▼

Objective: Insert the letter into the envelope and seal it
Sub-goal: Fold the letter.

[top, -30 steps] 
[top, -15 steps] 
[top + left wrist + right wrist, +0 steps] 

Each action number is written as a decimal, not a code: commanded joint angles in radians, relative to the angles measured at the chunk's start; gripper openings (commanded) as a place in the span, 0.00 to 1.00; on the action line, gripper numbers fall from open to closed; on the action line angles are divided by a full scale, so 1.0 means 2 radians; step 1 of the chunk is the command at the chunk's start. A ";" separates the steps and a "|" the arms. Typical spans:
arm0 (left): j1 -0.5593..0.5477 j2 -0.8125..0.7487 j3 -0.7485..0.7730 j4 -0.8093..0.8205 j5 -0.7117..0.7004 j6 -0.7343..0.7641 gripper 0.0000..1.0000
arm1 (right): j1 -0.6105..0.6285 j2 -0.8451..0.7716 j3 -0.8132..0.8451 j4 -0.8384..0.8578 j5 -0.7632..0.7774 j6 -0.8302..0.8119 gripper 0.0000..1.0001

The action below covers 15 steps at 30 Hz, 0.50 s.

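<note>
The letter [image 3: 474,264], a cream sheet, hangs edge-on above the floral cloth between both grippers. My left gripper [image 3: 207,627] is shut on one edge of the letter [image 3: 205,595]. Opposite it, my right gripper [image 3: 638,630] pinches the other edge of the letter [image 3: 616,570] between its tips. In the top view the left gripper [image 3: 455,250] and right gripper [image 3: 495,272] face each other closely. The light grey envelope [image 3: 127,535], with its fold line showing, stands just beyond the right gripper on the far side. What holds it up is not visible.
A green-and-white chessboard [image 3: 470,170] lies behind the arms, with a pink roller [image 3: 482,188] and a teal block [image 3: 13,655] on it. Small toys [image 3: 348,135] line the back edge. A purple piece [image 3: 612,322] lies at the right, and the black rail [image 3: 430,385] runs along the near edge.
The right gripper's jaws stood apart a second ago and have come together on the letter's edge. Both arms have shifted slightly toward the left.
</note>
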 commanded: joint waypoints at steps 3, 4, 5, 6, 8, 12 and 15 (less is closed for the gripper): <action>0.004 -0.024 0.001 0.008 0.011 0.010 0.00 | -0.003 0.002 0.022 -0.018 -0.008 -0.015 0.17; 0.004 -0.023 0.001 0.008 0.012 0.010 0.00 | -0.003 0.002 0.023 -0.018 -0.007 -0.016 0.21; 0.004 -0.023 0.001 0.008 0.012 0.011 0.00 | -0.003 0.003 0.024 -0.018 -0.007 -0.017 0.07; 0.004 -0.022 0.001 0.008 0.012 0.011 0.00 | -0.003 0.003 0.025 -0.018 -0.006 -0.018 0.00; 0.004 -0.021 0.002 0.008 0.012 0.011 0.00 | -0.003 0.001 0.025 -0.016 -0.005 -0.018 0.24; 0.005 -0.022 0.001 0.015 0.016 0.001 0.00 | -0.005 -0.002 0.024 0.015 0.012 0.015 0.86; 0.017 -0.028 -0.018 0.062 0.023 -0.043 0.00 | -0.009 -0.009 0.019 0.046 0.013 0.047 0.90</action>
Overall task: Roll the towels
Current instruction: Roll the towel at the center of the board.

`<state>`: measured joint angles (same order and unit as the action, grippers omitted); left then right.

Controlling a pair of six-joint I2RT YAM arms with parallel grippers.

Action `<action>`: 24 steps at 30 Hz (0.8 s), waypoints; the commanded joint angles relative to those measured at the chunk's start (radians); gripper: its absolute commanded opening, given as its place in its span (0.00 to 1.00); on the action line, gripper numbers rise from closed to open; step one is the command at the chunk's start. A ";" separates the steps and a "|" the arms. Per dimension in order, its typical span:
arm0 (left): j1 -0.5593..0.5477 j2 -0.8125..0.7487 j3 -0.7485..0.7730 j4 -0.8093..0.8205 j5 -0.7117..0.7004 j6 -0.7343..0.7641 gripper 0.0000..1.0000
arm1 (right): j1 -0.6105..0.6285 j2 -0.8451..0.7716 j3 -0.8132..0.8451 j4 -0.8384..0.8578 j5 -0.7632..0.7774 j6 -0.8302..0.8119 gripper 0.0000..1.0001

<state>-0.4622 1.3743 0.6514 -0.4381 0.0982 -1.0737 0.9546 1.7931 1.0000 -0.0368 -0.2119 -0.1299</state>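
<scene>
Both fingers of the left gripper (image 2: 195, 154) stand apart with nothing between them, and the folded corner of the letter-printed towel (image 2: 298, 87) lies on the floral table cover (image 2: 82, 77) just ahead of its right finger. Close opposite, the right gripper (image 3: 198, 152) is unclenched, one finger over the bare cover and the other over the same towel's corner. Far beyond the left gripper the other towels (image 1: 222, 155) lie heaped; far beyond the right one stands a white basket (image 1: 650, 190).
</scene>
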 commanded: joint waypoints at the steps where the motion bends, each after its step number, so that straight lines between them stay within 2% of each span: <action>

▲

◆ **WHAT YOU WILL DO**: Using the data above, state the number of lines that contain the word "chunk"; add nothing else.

◆ **WRITTEN SOLUTION**: 2